-- ACTIVITY --
Only one stretch of the listing below is wanted. Begin at the line that has "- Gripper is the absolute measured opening", stop after the line that has "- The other", and repeat every line in between exactly.

-- DATASET RECORDS --
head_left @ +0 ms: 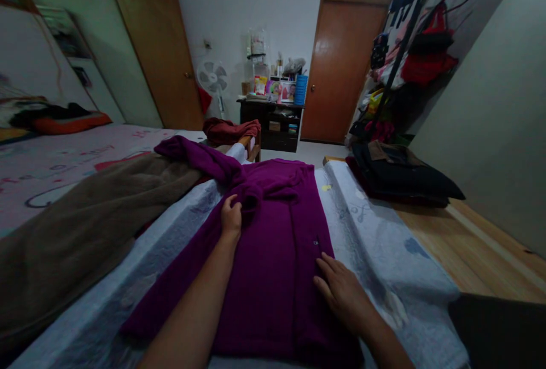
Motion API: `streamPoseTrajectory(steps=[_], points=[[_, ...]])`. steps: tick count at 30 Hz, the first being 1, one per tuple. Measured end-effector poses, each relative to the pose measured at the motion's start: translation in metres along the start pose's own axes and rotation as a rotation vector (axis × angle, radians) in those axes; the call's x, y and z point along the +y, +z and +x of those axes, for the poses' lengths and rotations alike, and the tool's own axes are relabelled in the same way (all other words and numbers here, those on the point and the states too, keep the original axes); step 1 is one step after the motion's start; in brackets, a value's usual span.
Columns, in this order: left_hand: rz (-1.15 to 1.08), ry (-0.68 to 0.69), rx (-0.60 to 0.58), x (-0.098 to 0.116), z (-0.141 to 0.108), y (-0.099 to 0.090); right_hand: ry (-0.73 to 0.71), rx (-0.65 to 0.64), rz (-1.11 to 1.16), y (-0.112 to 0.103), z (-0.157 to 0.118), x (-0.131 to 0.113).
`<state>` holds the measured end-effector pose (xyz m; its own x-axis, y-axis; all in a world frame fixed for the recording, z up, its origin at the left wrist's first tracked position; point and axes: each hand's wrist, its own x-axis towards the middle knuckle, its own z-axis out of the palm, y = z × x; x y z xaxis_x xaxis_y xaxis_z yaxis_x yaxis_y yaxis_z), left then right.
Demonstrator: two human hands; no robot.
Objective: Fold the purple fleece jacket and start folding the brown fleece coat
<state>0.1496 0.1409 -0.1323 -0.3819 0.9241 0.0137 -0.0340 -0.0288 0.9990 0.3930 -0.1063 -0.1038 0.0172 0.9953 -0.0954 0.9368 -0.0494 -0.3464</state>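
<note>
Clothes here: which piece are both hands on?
The purple garment, under the left hand and right hand; neither touches the brown cloth or dark folded clothes.

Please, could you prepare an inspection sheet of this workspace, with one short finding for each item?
Surface: pale patterned sheet, wrinkled, under the purple long-sleeved top.
Things handled: purple long-sleeved top, spread out, one sleeve reaching over the brown fleecy cloth.
Clutter: brown fleecy cloth at left; dark folded clothes at right.
Hands: left hand on the top, fingers curled, grip unclear; right hand open on the top.
Cables: none clearly identifiable.
Surroundings: white fan, black cabinet, wooden doors.
</note>
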Motion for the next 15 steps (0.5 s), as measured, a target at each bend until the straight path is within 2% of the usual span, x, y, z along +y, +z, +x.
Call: streamPoseTrajectory(steps=[2, 4, 6, 8, 11, 15], points=[[-0.126, -0.068, -0.003, 0.001, 0.001, -0.004, -0.007, -0.016, 0.03, -0.018, 0.017, 0.0], [-0.405, -0.233, -0.05, 0.004, 0.001, -0.011, -0.004, -0.009, 0.033, -0.033, 0.041, 0.0], [-0.752, -0.422, -0.12, 0.008, 0.0, -0.019, -0.036, 0.028, 0.024, -0.042, 0.074, -0.001], [-0.996, -0.506, -0.17, 0.014, -0.002, -0.026, -0.091, 0.076, 0.043, -0.046, 0.114, -0.004], [-1.131, -0.467, -0.192, 0.022, -0.005, -0.03, -0.106, 0.178, 0.038, -0.044, 0.178, -0.012], [-1.091, -0.286, -0.268, 0.033, -0.013, -0.029, -0.038, 0.229, 0.006, -0.029, 0.247, -0.022]])
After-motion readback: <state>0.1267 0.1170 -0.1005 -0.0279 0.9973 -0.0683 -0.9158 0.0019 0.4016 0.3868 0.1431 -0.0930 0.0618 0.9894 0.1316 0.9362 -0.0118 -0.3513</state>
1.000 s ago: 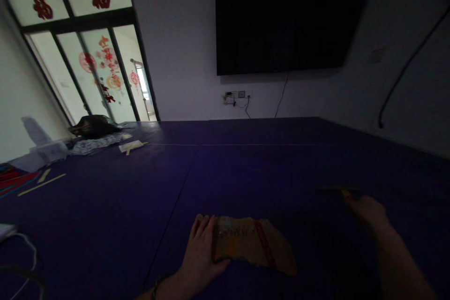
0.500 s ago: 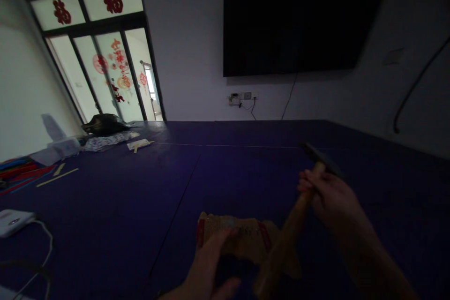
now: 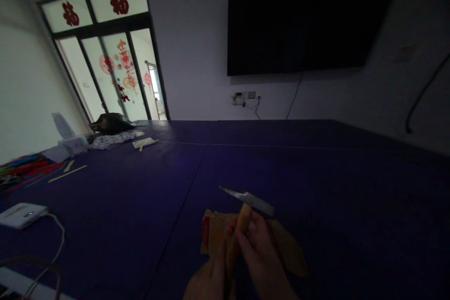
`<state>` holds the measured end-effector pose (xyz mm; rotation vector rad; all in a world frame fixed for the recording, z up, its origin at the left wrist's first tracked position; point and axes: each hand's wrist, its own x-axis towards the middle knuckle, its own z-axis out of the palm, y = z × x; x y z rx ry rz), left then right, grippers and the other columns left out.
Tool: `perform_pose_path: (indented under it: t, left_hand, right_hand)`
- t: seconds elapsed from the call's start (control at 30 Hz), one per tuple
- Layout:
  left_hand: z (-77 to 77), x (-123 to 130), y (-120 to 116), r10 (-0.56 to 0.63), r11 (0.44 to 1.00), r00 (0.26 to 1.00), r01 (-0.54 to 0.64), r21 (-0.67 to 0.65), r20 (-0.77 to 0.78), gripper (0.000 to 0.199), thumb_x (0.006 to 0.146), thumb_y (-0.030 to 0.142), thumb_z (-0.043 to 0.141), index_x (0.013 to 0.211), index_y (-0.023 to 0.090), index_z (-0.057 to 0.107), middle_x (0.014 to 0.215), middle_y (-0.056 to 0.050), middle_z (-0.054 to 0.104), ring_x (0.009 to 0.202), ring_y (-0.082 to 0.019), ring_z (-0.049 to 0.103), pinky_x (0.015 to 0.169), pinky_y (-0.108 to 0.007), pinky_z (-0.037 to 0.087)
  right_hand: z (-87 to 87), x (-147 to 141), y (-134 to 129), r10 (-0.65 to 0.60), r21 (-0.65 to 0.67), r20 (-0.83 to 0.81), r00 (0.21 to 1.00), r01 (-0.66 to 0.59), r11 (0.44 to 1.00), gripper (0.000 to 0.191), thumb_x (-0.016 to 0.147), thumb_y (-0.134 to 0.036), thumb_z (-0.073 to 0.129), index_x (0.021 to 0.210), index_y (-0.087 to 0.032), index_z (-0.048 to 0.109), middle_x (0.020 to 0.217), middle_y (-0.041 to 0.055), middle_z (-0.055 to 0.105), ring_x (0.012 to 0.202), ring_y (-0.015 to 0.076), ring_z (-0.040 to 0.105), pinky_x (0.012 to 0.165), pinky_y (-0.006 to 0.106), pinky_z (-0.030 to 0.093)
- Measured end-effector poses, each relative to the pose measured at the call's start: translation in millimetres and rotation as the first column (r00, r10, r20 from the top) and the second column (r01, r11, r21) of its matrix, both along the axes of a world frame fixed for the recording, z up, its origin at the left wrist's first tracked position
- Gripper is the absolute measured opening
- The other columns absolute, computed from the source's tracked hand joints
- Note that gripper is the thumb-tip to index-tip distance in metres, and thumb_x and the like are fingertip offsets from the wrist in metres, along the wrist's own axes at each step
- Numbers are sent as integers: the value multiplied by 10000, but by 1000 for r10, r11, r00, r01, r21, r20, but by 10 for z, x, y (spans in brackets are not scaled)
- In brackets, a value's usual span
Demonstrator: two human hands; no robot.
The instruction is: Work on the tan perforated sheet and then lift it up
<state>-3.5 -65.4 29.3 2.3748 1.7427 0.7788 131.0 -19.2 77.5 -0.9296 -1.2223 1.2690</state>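
Observation:
A hammer [image 3: 245,208] with a grey metal head and a wooden handle is held upright near the bottom centre. My right hand [image 3: 258,243] is closed round the handle just below the head. Lower down, my left hand [image 3: 209,274] is closed on the same handle, its fingers partly hidden in shadow. Beneath and behind both hands, a tan cloth-like piece [image 3: 290,248] with red bands lies on the dark blue table [image 3: 176,173]; my hands cover its middle.
At the left lie a white device [image 3: 24,214] with a cable, coloured strips [image 3: 33,166] and pale sticks. A black bag [image 3: 111,123] and papers [image 3: 114,139] sit at the far left. A large dark screen [image 3: 302,23] hangs on the wall.
The hammer has moved left and down in my right hand, now above the tan piece. My left hand, open before, has closed on the handle. The view has shifted slightly.

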Motion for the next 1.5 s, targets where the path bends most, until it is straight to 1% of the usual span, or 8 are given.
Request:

-- RESPONSE AREA --
- Gripper is the absolute measured opening
- The other columns absolute, computed from the source's tracked hand joints

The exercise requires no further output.